- [YOUR INSTRUCTIONS]: Repeat the listing below word for word, leaving nothing out.
■ ■ ■
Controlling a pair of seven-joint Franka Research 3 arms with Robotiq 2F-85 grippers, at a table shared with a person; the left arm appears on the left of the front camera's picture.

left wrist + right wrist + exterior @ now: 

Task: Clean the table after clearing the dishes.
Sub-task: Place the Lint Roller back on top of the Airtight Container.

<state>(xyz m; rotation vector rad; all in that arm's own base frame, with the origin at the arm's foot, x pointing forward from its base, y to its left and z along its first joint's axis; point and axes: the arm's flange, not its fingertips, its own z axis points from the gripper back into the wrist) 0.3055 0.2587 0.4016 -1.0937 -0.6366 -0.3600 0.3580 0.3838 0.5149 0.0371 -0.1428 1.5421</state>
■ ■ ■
- [ANSWER BOX]:
Controlling a pair of seven-joint Franka Research 3 arms with Robotiq 2F-85 grippers, at a table shared with a person; the left arm appears on the left of the front camera's picture.

left wrist + right wrist + exterior @ now: 

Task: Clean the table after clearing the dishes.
Sub-task: Place the Lint Roller back on top of the Airtight Container.

<state>(xyz m; rotation vector rad; all in that arm's own base frame, with the origin at the arm's foot, x pointing forward from its base, y to its left and z along its first joint's axis; point and axes: the arm's flange, not its fingertips, its own z axis points from the gripper back into the wrist) 0.3055 0.2587 0.4016 -1.0937 -0.6366 -0.3600 0.3580 0.3838 0.5149 0.0371 -0.1428 1.5421</state>

Nothing further is required for this exercise.